*WORK INSTRUCTIONS*: The full listing should be set down again without a single alteration.
+---+
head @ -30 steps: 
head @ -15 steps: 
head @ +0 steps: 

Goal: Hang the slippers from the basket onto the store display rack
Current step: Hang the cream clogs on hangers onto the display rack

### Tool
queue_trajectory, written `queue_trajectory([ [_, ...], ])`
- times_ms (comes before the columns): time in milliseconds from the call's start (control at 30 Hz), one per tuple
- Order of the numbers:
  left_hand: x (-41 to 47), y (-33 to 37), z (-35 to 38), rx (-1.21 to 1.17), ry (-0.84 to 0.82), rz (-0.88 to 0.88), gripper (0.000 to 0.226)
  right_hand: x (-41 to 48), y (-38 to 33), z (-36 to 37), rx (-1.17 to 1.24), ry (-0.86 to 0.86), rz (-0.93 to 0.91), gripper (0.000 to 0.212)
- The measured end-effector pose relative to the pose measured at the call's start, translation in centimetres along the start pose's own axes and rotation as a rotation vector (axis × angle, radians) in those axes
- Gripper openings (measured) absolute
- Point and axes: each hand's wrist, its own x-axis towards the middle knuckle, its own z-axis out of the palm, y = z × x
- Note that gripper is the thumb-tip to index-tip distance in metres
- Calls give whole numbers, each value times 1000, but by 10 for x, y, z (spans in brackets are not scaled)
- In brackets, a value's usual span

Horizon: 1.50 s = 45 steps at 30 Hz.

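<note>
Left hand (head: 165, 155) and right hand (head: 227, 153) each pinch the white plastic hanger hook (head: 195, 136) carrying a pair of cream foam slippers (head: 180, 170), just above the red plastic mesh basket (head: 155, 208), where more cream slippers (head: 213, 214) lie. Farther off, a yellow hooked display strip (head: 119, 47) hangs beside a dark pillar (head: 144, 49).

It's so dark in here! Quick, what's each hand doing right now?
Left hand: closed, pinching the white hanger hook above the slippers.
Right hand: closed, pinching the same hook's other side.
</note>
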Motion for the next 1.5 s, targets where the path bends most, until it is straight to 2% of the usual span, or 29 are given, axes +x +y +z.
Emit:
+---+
*RESULT OF THE EXERCISE*:
head @ -30 steps: 
head @ -15 steps: 
head @ +0 steps: 

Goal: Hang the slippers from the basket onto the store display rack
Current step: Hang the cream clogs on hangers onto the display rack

### Tool
queue_trajectory, written `queue_trajectory([ [_, ...], ])`
- times_ms (comes before the columns): time in milliseconds from the call's start (control at 30 Hz), one per tuple
- Order of the numbers:
  left_hand: x (-41 to 47), y (-33 to 37), z (-35 to 38), rx (-1.21 to 1.17), ry (-0.84 to 0.82), rz (-0.88 to 0.88), gripper (0.000 to 0.226)
  right_hand: x (-41 to 48), y (-38 to 33), z (-36 to 37), rx (-1.17 to 1.24), ry (-0.86 to 0.86), rz (-0.93 to 0.91), gripper (0.000 to 0.212)
- The measured end-effector pose relative to the pose measured at the call's start, translation in centimetres along the start pose's own axes and rotation as a rotation vector (axis × angle, radians) in those axes
- Gripper openings (measured) absolute
- Point and axes: each hand's wrist, its own x-axis towards the middle knuckle, its own z-axis out of the palm, y = z × x
- Note that gripper is the thumb-tip to index-tip distance in metres
- Calls give whole numbers, each value times 1000, but by 10 for x, y, z (spans in brackets are not scaled)
- In brackets, a value's usual span

Horizon: 1.50 s = 45 steps at 30 Hz.

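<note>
Left hand (head: 165, 155) and right hand (head: 227, 153) each pinch the white plastic hanger hook (head: 195, 136) carrying a pair of cream foam slippers (head: 180, 170), just above the red plastic mesh basket (head: 155, 208), where more cream slippers (head: 213, 214) lie. Farther off, a yellow hooked display strip (head: 119, 47) hangs beside a dark pillar (head: 144, 49).

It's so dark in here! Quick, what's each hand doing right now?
Left hand: closed, pinching the white hanger hook above the slippers.
Right hand: closed, pinching the same hook's other side.
</note>
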Motion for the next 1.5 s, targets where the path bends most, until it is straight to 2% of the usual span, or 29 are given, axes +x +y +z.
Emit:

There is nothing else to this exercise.